■ **Material provided**
=== Section Start ===
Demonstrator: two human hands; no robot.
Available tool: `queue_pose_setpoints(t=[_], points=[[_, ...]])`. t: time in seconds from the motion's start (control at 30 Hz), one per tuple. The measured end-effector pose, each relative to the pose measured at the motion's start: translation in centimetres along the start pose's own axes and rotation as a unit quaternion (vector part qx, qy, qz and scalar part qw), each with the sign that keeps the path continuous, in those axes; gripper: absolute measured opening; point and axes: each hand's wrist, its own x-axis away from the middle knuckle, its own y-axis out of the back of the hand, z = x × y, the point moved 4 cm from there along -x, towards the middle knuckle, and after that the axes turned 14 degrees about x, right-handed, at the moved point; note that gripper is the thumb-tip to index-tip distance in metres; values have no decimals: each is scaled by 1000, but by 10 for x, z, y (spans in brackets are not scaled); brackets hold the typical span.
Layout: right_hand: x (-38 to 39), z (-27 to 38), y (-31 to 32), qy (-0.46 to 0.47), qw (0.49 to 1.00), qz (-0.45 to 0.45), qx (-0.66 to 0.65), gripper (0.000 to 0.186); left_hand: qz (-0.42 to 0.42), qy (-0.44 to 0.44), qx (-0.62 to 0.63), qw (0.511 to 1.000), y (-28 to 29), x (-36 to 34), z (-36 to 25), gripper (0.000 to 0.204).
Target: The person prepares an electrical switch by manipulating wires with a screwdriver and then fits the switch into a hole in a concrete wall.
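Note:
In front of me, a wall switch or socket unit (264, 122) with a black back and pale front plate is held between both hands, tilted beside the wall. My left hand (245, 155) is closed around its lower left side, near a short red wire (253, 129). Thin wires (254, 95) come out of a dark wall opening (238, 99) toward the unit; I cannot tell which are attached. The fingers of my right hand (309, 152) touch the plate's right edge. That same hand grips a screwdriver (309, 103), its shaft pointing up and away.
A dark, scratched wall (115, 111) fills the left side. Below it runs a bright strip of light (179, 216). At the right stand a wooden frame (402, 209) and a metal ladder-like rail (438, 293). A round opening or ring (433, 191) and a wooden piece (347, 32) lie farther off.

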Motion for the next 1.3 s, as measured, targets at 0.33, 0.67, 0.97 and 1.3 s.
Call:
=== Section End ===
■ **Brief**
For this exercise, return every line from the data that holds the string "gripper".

■ **Exercise result**
Available tool: `queue_pose_setpoints(t=[_], points=[[_, ...]])`. t: time in seconds from the motion's start (control at 30 Hz), one per tuple. The measured end-effector pose, each relative to the pose measured at the motion's start: translation in centimetres along the start pose's own axes and rotation as a unit quaternion (vector part qx, qy, qz and scalar part qw), each with the sign that keeps the path continuous, in those axes; gripper: absolute measured opening; point and axes: each hand's wrist, its own x-axis away from the middle knuckle, its own y-axis out of the back of the hand, z = x × y, the point moved 4 cm from there along -x, towards the middle knuckle, and after that the axes turned 14 degrees about x, right-handed, at the moved point; note that gripper is the thumb-tip to index-tip distance in metres; values have no decimals: each is scaled by 1000, but by 10 for x, z, y (spans in brackets are not scaled); brackets hold the typical span.
Layout: right_hand: x (-38 to 39), z (-27 to 38), y (-31 to 32), qy (-0.46 to 0.47), qw (0.49 to 1.00), qz (-0.45 to 0.45), qx (-0.66 to 0.65), gripper (0.000 to 0.186); left_hand: qz (-0.42 to 0.42), qy (-0.44 to 0.44), qx (-0.62 to 0.63), qw (0.511 to 1.000), y (-28 to 29), x (-36 to 34), z (-36 to 25), gripper (0.000 to 0.204).

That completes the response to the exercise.